Incendio doloso in Calabria: minorenne arrestato dai carabinieri
Una tranquilla notte di gennaio si è trasformata in un incubo sfiorato nel quartiere di Arghillà, a Reggio Calabria. Durante un controllo di routine, una pattuglia dei Carabinieri della Compagnia di Reggio Calabria ha notato una luce sospetta scintillare tra la vegetazione. Quel bagliore inaspettato, apparentemente innocuo, ha rivelato un pericoloso incendio doloso in atto.

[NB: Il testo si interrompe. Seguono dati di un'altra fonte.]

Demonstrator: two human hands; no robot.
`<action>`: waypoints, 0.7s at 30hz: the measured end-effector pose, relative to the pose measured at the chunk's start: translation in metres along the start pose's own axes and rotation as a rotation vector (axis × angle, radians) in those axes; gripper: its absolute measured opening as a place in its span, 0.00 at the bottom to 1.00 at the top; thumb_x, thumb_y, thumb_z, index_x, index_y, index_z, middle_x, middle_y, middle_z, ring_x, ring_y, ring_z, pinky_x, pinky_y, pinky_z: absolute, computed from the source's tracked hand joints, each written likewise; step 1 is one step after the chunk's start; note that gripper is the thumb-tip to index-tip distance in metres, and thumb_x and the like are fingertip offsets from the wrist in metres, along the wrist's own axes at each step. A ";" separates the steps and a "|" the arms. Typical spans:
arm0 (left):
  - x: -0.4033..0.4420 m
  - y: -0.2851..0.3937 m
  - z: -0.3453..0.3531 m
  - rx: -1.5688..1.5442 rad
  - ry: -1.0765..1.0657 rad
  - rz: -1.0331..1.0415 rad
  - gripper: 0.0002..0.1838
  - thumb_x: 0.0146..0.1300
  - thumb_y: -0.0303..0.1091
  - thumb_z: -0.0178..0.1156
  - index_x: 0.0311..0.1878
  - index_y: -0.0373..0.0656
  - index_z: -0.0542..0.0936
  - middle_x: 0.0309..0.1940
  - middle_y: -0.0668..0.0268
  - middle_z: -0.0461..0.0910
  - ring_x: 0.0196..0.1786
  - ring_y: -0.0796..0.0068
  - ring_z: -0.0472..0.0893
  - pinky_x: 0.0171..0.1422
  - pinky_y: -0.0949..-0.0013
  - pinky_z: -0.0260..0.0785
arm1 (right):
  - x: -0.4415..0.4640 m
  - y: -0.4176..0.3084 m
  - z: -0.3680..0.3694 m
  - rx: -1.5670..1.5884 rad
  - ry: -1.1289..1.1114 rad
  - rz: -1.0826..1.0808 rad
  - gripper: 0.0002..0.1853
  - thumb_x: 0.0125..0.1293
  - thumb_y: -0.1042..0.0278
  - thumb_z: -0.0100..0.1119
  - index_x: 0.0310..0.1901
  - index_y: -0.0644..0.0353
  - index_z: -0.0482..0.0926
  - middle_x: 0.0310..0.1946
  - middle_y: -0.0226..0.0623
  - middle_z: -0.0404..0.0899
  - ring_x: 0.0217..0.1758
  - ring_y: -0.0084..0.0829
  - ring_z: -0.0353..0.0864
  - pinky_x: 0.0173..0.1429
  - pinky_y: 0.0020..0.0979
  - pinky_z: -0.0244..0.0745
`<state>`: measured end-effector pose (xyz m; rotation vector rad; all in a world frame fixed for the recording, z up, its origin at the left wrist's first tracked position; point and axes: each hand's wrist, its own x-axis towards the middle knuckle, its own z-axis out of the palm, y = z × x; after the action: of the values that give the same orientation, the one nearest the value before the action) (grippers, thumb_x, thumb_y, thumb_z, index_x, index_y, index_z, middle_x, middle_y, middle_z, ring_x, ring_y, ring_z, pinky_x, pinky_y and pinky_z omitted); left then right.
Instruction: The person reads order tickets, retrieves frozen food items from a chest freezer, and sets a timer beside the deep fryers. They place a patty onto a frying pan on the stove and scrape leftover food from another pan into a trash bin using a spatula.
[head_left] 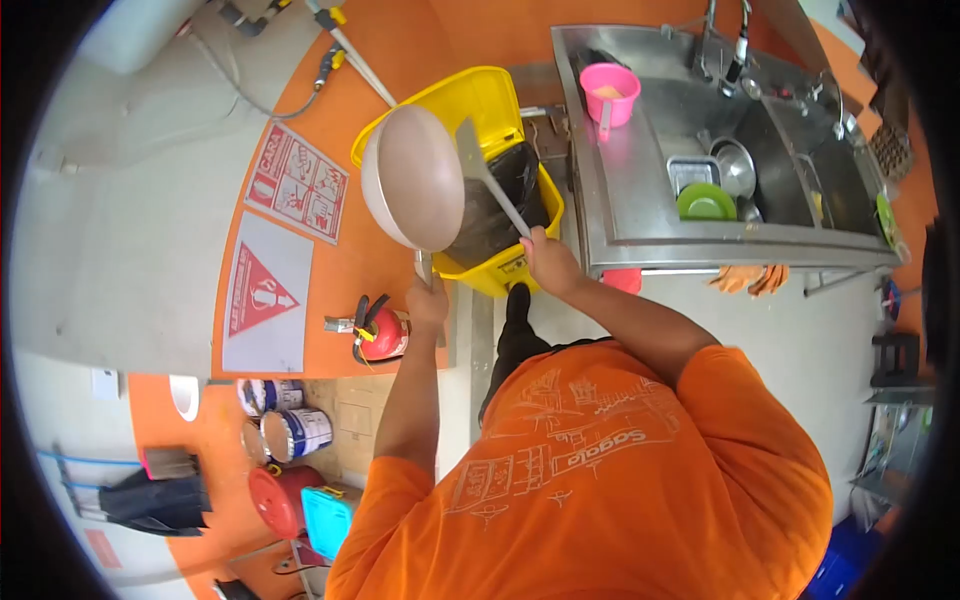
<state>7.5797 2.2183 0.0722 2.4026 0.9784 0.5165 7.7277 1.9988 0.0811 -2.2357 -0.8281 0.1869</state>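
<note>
My left hand [428, 300] is closed round the handle of a deep, light-coloured wok [420, 180]. The wok is tilted over a yellow trash bin [490, 272], its inside facing up and right. In my right hand [551, 260] is the grey handle of a spatula [493, 185], fingers wrapped round its lower end. The spatula's flat blade points up and left, close to the wok's right rim; I cannot tell whether they touch. The bin's yellow lid [480, 95] stands open, and a black bag [500, 205] lines the bin. The wok hides part of the bin.
To the right is a steel sink [620, 215] holding a green plate [706, 202] and metal bowls. On its counter sits a pink dipper [609, 95]. Orange gloves [750, 279] hang under the front edge. A fire extinguisher [382, 333] is by the left wall, near paint buckets [297, 433].
</note>
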 end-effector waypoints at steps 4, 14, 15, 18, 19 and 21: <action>-0.029 -0.031 0.004 -0.172 0.002 -0.036 0.15 0.70 0.41 0.56 0.44 0.36 0.75 0.24 0.58 0.79 0.23 0.68 0.79 0.29 0.62 0.71 | 0.010 0.007 0.003 -0.040 -0.100 -0.306 0.15 0.73 0.58 0.47 0.40 0.64 0.68 0.21 0.54 0.77 0.28 0.60 0.79 0.32 0.57 0.71; -0.327 -0.011 -0.169 -0.617 -0.323 -0.718 0.19 0.64 0.41 0.59 0.56 0.43 0.76 0.40 0.55 0.82 0.44 0.63 0.81 0.52 0.61 0.72 | -0.118 -0.001 -0.019 0.993 0.043 0.267 0.23 0.74 0.52 0.47 0.57 0.65 0.67 0.36 0.38 0.78 0.25 0.29 0.76 0.29 0.32 0.76; -0.364 -0.017 -0.187 -0.576 -0.255 -0.700 0.20 0.64 0.43 0.59 0.56 0.43 0.76 0.40 0.54 0.83 0.43 0.62 0.81 0.52 0.61 0.72 | -0.135 0.005 -0.014 1.018 -0.216 0.306 0.28 0.74 0.50 0.47 0.65 0.66 0.62 0.37 0.42 0.79 0.25 0.29 0.78 0.29 0.32 0.80; -0.482 -0.037 -0.219 -0.615 -0.098 -0.818 0.21 0.64 0.47 0.60 0.53 0.41 0.77 0.35 0.59 0.82 0.36 0.69 0.80 0.47 0.63 0.74 | -0.185 0.004 0.024 0.244 -0.162 -0.372 0.24 0.73 0.55 0.51 0.58 0.69 0.66 0.31 0.44 0.75 0.28 0.29 0.74 0.32 0.32 0.75; -0.521 -0.050 -0.224 -0.594 -0.050 -0.878 0.22 0.64 0.46 0.60 0.54 0.42 0.77 0.37 0.56 0.82 0.39 0.64 0.81 0.49 0.62 0.74 | -0.207 0.004 0.036 0.136 -0.269 -0.410 0.18 0.72 0.59 0.52 0.49 0.69 0.68 0.31 0.45 0.74 0.28 0.32 0.71 0.33 0.35 0.71; -0.585 -0.072 -0.240 -0.646 -0.014 -1.067 0.22 0.63 0.45 0.61 0.55 0.42 0.77 0.39 0.53 0.83 0.41 0.61 0.83 0.50 0.61 0.74 | -0.257 -0.029 0.055 0.002 -0.466 -0.364 0.14 0.70 0.62 0.53 0.37 0.68 0.70 0.26 0.41 0.70 0.26 0.35 0.66 0.33 0.39 0.65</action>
<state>7.0257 1.9103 0.1334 1.0891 1.5821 0.3149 7.4915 1.8889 0.0332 -2.0203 -1.4625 0.5444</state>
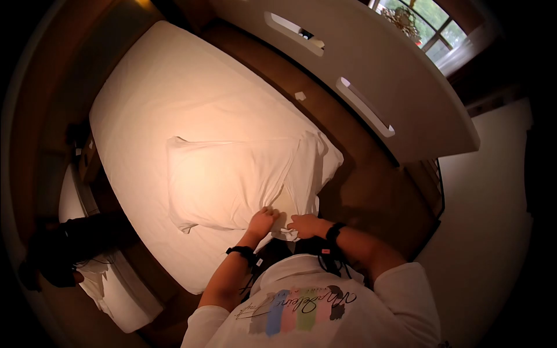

Avvicinandosi con cautela, i militari hanno scoperto un giovane che, armato di una torcia, stava dando fuoco a carcasse di auto abbandonate, ammassate nei pressi delle abitazioni. Le fiamme si sono rapidamente propagate, avvolgendo quattro veicoli e minacciando non solo le case vicine ma anche la vegetazione circostante. L'intervento tempestivo dei Carabinieri e dei vigili del fuoco ha impedito che il rogo si trasformasse in una tragedia. Le squadre antincendio sono riuscite a domare le fiamme prima che causassero danni a persone o edifici. Il responsabile, un minorenne, è stato colto in flagrante e subito identificato. I Carabinieri hanno proceduto al suo arresto con l'accusa di incendio doloso. L'atto irresponsabile avrebbe potuto mettere in pericolo l'intera comunità, ma grazie alla prontezza delle forze dell'ordine, il pericolo è stato scongiurato. La vicenda sottolinea l'importanza di interventi rapidi e del costante monitoraggio del territorio, elementi essenziali per garantire la sicurezza di tutti i cittadini. Il procedimento penale è attualmente nella fase delle indagini preliminari e, come previsto dalla legge, per il minore vige il principio di presunzione di innocenza fino a sentenza definitiva.